Les conseillers membres du comité d’urbanisme ont bien entendu les arguments de la population, très majoritairement opposée au nouveau centre de services de l’Armée du Salut.

Non à l’Armée du Salut à Vanier

ÉDITORIAL / Ce mercredi, le conseil municipal d’Ottawa doit se prononcer sur le projet d’un refuge de l’Armée du Salut dans le secteur Vanier. Il doit refuser la proposition même si cela signifie aller à l’encontre de l’avis de l’administration et du comité d’urbanisme. Sur la foi de quel argument? Celui voulant que les dés étaient pipés d’avance en faisant de ce déménagement une simple question d’urbanisme et d’aménagement du territoire alors que ce refuge de 350 lits aura des impacts socio-économiques substantiels qui n’ont pas été appréciés à leur juste valeur.

Oh, les conseillers membres du comité d’urbanisme ont bien entendu les arguments de la population, très majoritairement opposée au nouveau centre de services de l’Armée du Salut. Des dizaines et des dizaines de citoyens ont défilé pendant trois jours, la semaine dernière, pour dire aux élus pourquoi ce déménagement de la basse-ville vers Vanier s’avérait une mauvaise idée. 

Mais ces derniers les ont rejetés du revers de la main pas parce qu’ils étaient insensibles mais parce qu’ils n’avaient pas à se préoccuper des conséquences de ce déplacement au sein d’une communauté déjà désavantagée. 

Longtemps un bastion de la population ouvrière francophone à Ottawa, Vanier accueille aujourd’hui une part grandissante de nouveaux arrivants et d’autochtones qui rendent difficile la relance du chemin de Montréal. 

Le conseiller Mathieu Fleury, comme son prédécesseur Georges Bédard, essaie d’appuyer les initiatives d’embellissement du secteur, incluant la réduction des comptoirs de prêteurs sur salaires (payday loans) qui perpétuent les îlots de pauvreté.

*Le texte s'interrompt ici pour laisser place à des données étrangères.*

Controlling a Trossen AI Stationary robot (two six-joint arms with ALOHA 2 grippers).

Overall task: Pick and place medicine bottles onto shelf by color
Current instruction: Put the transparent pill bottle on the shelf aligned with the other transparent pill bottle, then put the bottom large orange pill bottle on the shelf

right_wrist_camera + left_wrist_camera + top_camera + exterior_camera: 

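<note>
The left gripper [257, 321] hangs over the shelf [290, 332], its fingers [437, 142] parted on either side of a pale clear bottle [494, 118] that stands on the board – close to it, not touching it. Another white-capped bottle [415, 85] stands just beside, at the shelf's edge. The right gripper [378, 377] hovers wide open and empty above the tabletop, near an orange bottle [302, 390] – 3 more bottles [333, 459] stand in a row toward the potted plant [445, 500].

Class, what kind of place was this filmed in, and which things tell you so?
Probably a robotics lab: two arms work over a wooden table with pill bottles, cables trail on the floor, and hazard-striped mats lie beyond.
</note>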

L’intention de l’Armée du Salut d’acheter un motel du chemin de Montréal pour y concentrer ses services aux démunis va dans le sens contraire des efforts depuis une décennie à Vanier. 

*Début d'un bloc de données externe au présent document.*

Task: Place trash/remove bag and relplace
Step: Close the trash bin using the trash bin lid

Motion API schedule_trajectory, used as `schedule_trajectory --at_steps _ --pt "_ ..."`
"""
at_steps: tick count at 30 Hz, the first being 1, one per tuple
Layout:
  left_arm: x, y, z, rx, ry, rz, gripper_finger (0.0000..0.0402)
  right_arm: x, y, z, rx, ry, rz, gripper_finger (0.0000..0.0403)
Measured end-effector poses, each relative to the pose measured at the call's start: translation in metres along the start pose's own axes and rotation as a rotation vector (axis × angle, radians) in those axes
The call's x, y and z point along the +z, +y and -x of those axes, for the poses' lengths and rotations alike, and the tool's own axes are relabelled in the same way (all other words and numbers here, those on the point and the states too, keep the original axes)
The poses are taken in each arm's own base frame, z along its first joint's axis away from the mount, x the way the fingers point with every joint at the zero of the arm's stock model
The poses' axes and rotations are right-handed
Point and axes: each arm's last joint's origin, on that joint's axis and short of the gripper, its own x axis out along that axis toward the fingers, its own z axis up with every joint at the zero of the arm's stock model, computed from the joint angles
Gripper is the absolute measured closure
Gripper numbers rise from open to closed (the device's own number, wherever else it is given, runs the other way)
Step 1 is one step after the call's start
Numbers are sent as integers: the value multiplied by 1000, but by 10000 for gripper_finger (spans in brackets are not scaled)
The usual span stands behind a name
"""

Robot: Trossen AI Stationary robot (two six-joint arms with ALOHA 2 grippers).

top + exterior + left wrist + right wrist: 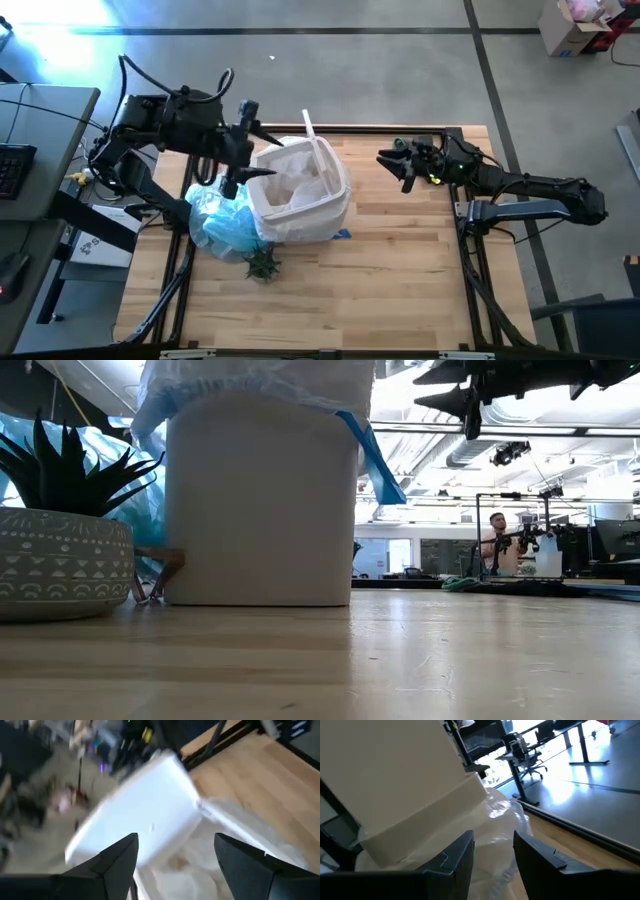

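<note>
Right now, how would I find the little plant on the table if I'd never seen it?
Look for the big white bin in the middle of the wooden table. At its front left corner, beside a crumpled light-blue bag, sits the little plant. It is the only green, spiky thing there, growing from a grey patterned pot.

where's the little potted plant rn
In the high view the potted plant sits on the table's left half, just in front of the white bin, beside the crumpled blue bag.
</note>
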Motion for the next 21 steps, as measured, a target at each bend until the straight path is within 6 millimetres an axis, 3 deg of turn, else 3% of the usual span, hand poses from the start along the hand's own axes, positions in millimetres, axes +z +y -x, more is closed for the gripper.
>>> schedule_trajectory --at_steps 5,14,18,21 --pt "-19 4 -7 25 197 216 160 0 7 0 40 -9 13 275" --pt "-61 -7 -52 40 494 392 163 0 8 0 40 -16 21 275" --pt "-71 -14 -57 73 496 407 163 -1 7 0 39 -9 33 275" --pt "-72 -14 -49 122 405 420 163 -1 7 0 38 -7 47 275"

Tous s’entendent que les populations défavorisées qui errent sur la rue York sont une balafre au visage du centre-ville d’Ottawa; déplacer ces services essentiels ne réjouit aucun des quartiers qui pourrait les abriter, Vanier pas plus que les autres sites potentiels dont l’Armée du Salut s’est faite bien discrète de partager. À cet égard, le conseiller Fleury et la communauté qui sera touchée pour des générations ont été bien peu consultés au préalable. Le dossier a été mal engagé et il n’est pas étonnant que les tensions demeurent à la veille du vote du conseil municipal.

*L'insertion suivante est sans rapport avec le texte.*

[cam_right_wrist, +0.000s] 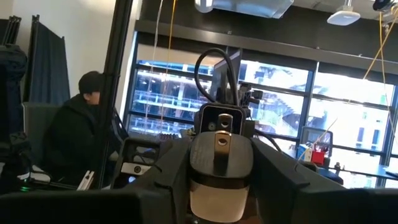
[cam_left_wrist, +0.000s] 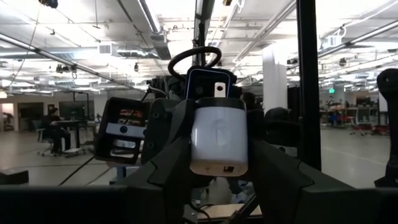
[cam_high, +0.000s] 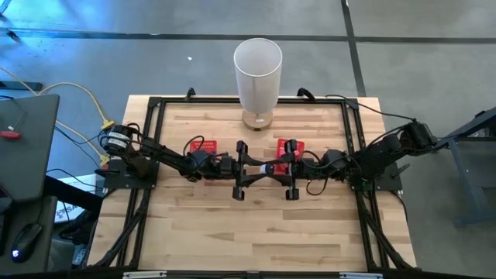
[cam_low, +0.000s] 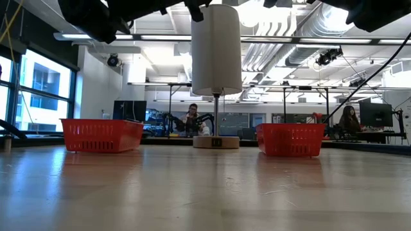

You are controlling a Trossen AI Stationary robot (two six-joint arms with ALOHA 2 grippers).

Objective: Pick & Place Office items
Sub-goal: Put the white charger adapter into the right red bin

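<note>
Nearly tip to tip at mid-frame of the high view: left gripper and right gripper, both raised above the table. Between them, a white charger, the office item in hand. Seems clamped by the right, set narrow around its far end. Narrow on the left too, but cannot tell whether squeezing or merely flanking. Looks light, rigid and smooth-shelled, so probably slippery; carries metal prongs at one end. Best taken across the flat plastic sides, clear of the prongs. Just beyond, toward the upper frame, two red baskets, with a tall white cylinder between and behind them.
</note>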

Le comité d’urbanisme a voté 6-3 en faveur du déménagement à Vanier. Entre autres, donc, parce qu’il a éliminé les analyses de nature socio-économiques. 

La politique ottavienne cède une grande influence à ses comités et cela tiendra du tour de force de convaincre les 15 autres élus du conseil, qui ne sont pas nécessairement familiers aux arguments des deux parties, de renverser à la fois la recommandation des fonctionnaires et du comité. Le maire Jim Watson a déjà dit qu’il était en faveur du déménagement.

Le temps file pour ceux qui tentent d’influencer le vote. Mais en balayant sous le tapis les raisons de nature sociale et économique qu’encaisseront les résidants, le conseil municipal d’Ottawa ne peut prendre une décision éclairée. Les élus ne peuvent ignorer les impacts socio-communautaires d’un centre de services comme celui de l’Armée du Salut sur le tissu de Vanier. Si le dossier a respecté les règles administratives –  et encore... –, le conseil doit rejeter le projet tel que présenté afin d’en mesurer toutes les conséquences. 

S’il ne le fait pas, il verra son autorité transférée à la Commission des affaires municipales de l’Ontario. Et les conseillers devraient être jaloux de conserver leur pouvoir décisionnel plutôt que de le refiler vers un tribunal administratif formé de non-élus.